I understand that the behavior of the builtin `jobs` changes, in case it
discovers that it's run a subshell. But what is happening here:
$ sleep 300 &
[1] 31766
$ function lister() { date; jobs; }
$ lister
Fri Apr 29 15:29:46 CEST 2016
[1]+ Running sleep 300 &
$ lister | cat
Fri Apr 29 15:30:00 CEST 2016
[1] Done date
My question is: why does the `date` command show up as "done" at all? I would
expect the output to be just empty.
> but that
>> special-case code cannot kick in if you hide the execution of jobs,
>> whether by hiding it inside a function as you did, or by other means
>> such as:
>> $ eval jobs | grep vim
>
> In general, if you want to filter the output of "jobs" or some other
> builtin that changes its behavior when invoked in a subshell, then
> you need to avoid the subshell. That means no pipeline, no command
> substitution, etc.
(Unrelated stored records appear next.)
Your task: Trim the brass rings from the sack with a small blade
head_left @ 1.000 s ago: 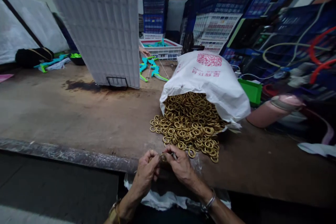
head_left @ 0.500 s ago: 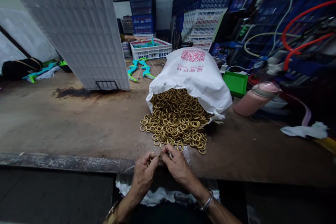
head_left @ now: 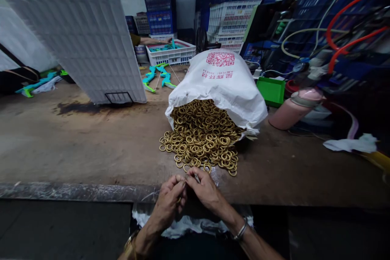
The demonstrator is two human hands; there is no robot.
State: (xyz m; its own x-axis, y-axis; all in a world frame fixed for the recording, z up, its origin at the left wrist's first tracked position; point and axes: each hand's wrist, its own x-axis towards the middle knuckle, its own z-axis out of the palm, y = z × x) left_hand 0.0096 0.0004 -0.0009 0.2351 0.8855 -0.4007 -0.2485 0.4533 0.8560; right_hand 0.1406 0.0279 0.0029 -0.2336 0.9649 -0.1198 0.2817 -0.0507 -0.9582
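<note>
My left hand (head_left: 168, 202) and my right hand (head_left: 206, 191) meet at the near edge of the workbench (head_left: 76, 146), fingertips pinched together. The left fingers close on a small brass ring (head_left: 178, 199). The right hand pinches a thin metal piece (head_left: 197, 178) between thumb and fingers. Just beyond them lies a heap of brass rings (head_left: 201, 138) spilling from a white sack (head_left: 217, 83) with red print, lying on its side. A clear plastic bag (head_left: 183, 223) hangs below the bench edge under my hands.
A white ribbed panel (head_left: 82, 32) stands at the left. Teal toy bows (head_left: 158, 76) and a white crate (head_left: 170, 53) sit at the back, where another person's arm (head_left: 149, 41) reaches. A green tray (head_left: 271, 90), pink bottle (head_left: 295, 107), hoses and stacked crates crowd the right.
The view has shifted, so the sack and rings now sit further left and higher. My hands stay pinched together at the bench edge; the ring has sunk lower into the left fingers.
</note>
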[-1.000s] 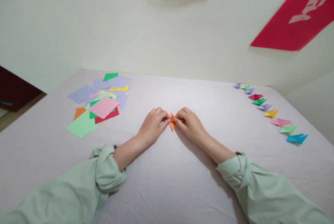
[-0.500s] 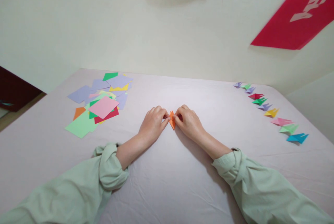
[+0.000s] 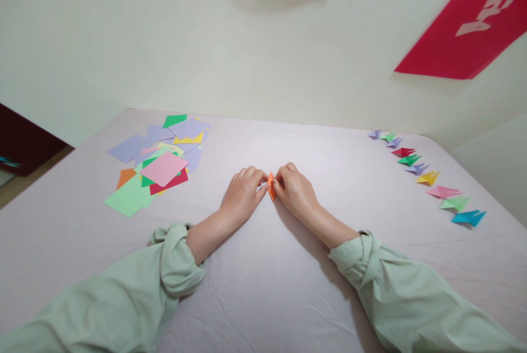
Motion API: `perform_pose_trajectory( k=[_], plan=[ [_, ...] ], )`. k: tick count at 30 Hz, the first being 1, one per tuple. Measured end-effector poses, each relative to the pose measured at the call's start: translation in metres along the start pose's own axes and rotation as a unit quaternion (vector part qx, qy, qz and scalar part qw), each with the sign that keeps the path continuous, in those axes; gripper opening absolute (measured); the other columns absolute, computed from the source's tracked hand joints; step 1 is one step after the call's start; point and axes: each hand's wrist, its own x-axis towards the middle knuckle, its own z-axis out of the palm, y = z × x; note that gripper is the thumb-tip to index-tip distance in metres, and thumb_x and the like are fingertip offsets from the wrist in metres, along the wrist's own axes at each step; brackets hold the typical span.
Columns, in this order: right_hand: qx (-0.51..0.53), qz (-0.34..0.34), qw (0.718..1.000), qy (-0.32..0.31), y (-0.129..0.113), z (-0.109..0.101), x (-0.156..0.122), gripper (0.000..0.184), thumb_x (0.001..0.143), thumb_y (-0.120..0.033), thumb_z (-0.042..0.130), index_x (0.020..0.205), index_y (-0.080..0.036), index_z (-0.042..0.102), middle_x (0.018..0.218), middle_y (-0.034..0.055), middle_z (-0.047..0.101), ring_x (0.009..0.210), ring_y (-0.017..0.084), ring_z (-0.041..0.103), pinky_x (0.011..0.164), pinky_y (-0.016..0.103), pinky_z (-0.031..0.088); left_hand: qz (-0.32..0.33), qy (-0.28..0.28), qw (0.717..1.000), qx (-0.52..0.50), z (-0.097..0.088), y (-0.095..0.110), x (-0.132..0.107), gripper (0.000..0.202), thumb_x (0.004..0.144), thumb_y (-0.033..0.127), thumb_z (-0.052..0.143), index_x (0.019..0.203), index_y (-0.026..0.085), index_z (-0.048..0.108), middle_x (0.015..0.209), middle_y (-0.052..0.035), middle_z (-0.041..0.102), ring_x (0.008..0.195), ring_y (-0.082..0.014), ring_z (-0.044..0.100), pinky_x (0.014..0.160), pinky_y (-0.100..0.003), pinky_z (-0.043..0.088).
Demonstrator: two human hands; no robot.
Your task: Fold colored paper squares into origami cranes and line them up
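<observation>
On one table (image 3: 263,287), left hand (image 3: 242,194) and right hand (image 3: 297,191) pinching one orange paper (image 3: 272,192), ten folded shapes (image 3: 428,179)

Folded paper (image 3: 272,192) orange; sleeves (image 3: 111,298) plain pale green; tablecloth (image 3: 255,287) pale lilac-grey.

You have a pale, cloth-covered table (image 3: 265,281) in front of you, its cover lightly creased. To your left lies a loose heap of paper sheets (image 3: 154,167), overlapping at odd angles, a pink sheet (image 3: 165,171) uppermost and a light green sheet (image 3: 127,197) nearest you. To your right, a slanting row of folded paper pieces (image 3: 417,169) starts with a blue piece (image 3: 468,218) closest to you; the farthest ones look similarly folded, though they're too small to be sure.
</observation>
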Motion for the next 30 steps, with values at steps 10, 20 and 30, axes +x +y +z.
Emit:
perform_pose_trajectory(
  k=[10, 20, 30],
  plan=[
    [-0.045, 0.028, 0.998, -0.022, -0.004, -0.003, 0.002, 0.011, 0.091, -0.021, 0.048, 0.088, -0.017, 0.057, 0.097, 0.0065, 0.056, 0.073, 0.015, 0.055, 0.064, 0.025, 0.036, -0.012, -0.002, 1.000, 0.008, 0.001, 0.001, 0.003, 0.006, 0.089, 0.022, 0.056, 0.093, 0.020, 0.059, 0.090, -0.0028, 0.060, 0.089, -0.0197, 0.055, 0.081, -0.034, 0.043],
    [-0.032, 0.034, 0.999, -0.023, -0.002, -0.003, 0.003, 0.010, 0.091, -0.020, 0.048, 0.086, -0.017, 0.057, 0.095, 0.0059, 0.056, 0.072, 0.014, 0.054, 0.064, 0.025, 0.036, 0.044, -0.032, 0.995, 0.086, -0.007, 0.012, -0.013, 0.021, 0.092, 0.015, 0.047, 0.111, 0.019, 0.055, 0.107, -0.0055, 0.059, 0.098, -0.0211, 0.054, 0.085, -0.035, 0.045],
    [-0.012, 0.025, 1.000, -0.013, 0.000, -0.002, 0.003, 0.008, 0.090, -0.019, 0.049, 0.084, -0.018, 0.055, 0.094, 0.0051, 0.054, 0.069, 0.014, 0.052, 0.062, 0.025, 0.035, 0.069, -0.043, 0.987, 0.141, -0.006, 0.013, -0.016, 0.024, 0.093, 0.016, 0.048, 0.115, 0.017, 0.057, 0.115, -0.0068, 0.062, 0.104, -0.0221, 0.055, 0.086, -0.036, 0.047]
  ],
)
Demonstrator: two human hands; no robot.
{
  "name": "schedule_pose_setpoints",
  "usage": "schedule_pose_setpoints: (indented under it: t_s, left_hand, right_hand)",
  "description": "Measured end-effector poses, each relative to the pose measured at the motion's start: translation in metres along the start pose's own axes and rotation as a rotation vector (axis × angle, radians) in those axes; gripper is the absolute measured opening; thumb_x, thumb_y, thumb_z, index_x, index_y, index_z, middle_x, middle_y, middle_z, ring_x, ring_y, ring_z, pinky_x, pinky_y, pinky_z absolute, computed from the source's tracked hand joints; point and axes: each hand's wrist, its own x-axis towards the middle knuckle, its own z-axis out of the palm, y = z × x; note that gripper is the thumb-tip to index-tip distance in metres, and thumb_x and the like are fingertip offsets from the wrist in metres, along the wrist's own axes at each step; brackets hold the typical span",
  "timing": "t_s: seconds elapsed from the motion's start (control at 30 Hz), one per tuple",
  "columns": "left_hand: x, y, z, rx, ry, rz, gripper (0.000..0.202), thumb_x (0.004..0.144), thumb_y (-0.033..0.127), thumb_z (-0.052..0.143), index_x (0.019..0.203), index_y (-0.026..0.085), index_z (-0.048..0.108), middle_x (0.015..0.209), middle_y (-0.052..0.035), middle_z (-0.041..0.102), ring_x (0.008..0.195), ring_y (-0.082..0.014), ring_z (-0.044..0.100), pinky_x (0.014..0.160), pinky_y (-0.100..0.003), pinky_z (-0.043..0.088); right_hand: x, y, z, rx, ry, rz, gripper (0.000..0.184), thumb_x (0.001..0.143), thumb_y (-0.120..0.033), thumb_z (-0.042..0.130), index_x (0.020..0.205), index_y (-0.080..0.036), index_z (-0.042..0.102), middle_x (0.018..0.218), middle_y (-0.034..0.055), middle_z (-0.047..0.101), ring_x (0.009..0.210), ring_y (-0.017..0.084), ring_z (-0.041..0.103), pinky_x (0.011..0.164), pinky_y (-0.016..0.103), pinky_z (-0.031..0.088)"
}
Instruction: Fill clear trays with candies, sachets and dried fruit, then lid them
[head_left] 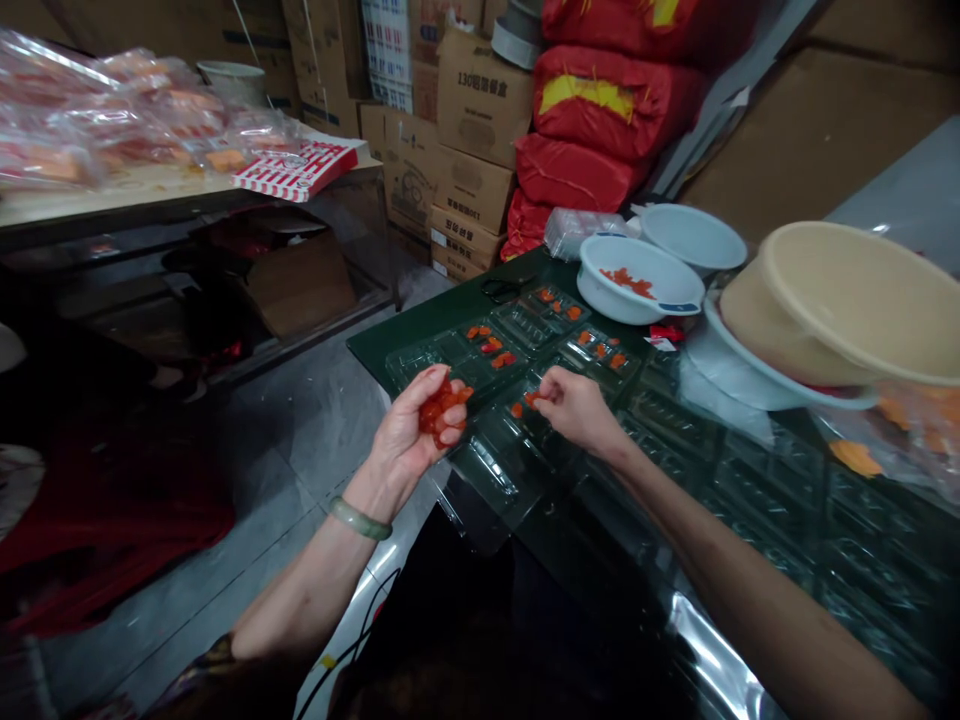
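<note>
Head view: left hand (409, 440) cups orange pieces (442, 410), right hand (576, 408) pinches one over trays (495, 465), few pockets filled, most empty.

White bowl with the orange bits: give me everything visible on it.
The white bowl is round, looks like plastic, and has a wide rim with a small blue mark at the front. It stands upright on the dark green table, behind the clear trays. A few orange-red pieces lie in its bottom. A second bowl sits close behind it; contact cannot be told. The left hand and right hand are apart from it.
</note>
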Motion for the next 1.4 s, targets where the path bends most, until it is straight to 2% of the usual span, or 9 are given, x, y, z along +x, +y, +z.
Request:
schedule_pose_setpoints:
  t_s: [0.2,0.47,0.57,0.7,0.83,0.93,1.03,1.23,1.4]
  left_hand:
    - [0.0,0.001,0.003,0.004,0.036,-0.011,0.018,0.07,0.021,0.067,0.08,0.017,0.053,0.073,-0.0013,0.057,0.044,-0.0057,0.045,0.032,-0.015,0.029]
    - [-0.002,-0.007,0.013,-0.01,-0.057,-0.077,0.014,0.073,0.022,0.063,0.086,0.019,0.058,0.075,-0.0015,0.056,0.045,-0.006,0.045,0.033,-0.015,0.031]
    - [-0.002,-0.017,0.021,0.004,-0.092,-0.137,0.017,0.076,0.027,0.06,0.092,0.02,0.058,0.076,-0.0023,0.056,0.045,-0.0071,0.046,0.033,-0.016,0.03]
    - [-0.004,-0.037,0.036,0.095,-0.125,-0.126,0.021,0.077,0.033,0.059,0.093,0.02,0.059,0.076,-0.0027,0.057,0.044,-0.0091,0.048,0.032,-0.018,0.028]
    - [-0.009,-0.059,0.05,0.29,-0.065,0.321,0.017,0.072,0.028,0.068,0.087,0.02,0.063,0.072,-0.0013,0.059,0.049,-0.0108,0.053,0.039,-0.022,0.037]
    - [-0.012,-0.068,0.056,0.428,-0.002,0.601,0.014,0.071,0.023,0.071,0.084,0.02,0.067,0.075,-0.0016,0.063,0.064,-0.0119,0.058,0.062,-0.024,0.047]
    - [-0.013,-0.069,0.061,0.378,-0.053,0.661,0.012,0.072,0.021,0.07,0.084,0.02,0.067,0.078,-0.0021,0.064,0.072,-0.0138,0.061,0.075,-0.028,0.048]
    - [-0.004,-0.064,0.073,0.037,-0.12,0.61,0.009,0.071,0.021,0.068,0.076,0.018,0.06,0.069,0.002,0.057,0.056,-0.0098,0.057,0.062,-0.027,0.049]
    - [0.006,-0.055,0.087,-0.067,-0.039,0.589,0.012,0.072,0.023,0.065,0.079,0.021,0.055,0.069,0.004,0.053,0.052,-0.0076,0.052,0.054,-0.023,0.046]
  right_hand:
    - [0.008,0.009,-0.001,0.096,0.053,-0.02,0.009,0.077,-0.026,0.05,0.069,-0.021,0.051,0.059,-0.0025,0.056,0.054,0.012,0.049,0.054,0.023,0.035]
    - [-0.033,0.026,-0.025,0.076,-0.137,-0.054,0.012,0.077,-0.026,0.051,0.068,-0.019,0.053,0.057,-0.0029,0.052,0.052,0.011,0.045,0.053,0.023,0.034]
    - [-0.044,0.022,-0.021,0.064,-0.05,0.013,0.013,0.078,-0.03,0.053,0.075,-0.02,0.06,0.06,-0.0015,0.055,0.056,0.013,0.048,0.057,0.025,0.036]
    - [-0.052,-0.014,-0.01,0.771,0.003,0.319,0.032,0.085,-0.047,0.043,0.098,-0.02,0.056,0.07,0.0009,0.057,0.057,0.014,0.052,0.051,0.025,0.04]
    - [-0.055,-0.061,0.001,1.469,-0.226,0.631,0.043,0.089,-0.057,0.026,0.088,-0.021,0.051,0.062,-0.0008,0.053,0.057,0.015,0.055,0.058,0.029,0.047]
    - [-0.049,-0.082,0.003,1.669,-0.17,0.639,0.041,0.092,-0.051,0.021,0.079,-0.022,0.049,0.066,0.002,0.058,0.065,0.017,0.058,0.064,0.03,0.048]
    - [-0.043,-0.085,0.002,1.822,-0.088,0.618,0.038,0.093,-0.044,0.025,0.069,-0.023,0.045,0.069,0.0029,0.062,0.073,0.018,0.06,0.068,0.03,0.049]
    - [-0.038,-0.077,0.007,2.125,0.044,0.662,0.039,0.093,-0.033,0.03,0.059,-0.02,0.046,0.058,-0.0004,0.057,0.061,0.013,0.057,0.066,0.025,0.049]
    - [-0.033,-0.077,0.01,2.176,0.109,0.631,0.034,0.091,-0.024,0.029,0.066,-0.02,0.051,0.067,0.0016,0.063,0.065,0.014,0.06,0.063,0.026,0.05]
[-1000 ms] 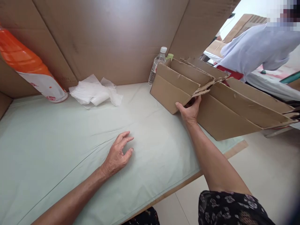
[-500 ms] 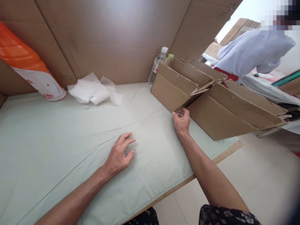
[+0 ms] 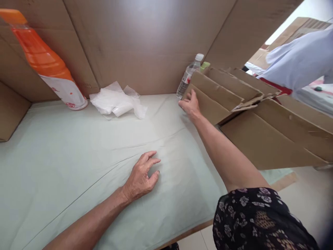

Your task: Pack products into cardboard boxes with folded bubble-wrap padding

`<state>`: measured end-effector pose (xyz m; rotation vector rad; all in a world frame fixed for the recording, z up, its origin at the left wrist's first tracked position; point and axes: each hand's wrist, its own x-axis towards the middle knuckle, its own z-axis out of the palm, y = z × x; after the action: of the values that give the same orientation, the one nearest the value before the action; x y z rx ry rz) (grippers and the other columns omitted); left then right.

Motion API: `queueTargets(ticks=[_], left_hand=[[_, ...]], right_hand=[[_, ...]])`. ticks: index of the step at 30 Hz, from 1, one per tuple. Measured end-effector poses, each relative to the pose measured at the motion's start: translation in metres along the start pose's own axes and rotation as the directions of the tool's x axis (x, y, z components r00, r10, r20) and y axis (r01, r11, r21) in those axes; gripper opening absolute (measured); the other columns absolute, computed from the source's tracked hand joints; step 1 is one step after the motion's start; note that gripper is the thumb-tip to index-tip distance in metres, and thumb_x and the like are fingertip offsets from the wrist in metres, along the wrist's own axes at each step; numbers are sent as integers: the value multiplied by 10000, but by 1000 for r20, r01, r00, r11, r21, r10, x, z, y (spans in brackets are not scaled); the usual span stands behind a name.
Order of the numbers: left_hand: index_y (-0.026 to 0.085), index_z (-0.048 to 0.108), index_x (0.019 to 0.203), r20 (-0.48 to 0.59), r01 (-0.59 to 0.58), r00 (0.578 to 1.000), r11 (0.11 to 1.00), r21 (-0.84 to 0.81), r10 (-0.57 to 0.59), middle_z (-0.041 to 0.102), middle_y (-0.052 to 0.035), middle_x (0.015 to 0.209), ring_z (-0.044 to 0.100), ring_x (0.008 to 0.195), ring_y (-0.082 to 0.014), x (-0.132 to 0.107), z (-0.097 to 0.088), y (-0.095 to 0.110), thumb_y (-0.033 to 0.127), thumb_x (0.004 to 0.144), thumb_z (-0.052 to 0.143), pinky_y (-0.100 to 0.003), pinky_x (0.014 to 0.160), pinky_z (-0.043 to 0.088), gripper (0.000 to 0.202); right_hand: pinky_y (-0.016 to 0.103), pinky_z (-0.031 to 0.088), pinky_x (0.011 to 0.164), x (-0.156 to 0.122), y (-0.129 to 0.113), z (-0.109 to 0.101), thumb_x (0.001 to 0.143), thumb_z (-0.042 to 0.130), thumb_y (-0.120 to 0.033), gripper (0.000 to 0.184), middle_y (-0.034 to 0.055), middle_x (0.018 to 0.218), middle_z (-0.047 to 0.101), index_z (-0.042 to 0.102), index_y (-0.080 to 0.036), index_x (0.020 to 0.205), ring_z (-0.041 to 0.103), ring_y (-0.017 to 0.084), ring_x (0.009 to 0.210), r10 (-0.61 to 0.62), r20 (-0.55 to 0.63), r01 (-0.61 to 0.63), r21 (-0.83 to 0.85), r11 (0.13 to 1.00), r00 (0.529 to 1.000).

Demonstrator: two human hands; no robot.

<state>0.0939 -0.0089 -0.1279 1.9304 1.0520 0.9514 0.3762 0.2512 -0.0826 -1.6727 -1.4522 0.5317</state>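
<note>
Cardboard box (image 3: 223, 87) beside the bottle (image 3: 187, 79) on our desk (image 3: 78, 149) looks light and stiff, so we'd best hold its walls (image 3: 215, 107), our right hand (image 3: 191, 105) spread at one, our left hand (image 3: 142, 176) loosely spread, empty.

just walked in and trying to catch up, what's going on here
A person's right hand is at the left end of the smaller cardboard box; whether it grips the box is hard to tell. The larger cardboard box is beside that one, to the right. The left hand is half open over the pale green cloth, holding nothing. White sheets lie in a loose pile near the back, between the orange bottle and the clear bottle.
</note>
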Motion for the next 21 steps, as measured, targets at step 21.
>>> queueTargets(ticks=[21], left_hand=[[241, 753, 1044, 178, -184, 974, 945, 269, 139, 697, -84, 1291, 680, 1185, -235, -23, -95, -13, 264, 795, 740, -350, 1023, 559, 250]], right_hand=[[597, 476, 1057, -123, -46, 131, 829, 571, -459, 627, 222, 1532, 458, 598, -159, 1380, 544, 399, 1327, -402, 203, 435, -157, 887, 893]])
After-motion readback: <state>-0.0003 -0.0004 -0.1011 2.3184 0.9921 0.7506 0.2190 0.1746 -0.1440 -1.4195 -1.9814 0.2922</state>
Basically that leaves you with a temporary file.
>
> tmpfile=... # boilerplate code to create a temp file on whatever OS
> trap 'rm -f "$tmpfile"' EXIT
> jobs > "$tmpfile"
> if grep -q vim "$tmpfile"; then ...
Depending on the overall program, this might work to avoid a subshell:
if grep -q vim < <(realjobs); then ...
-- Reuti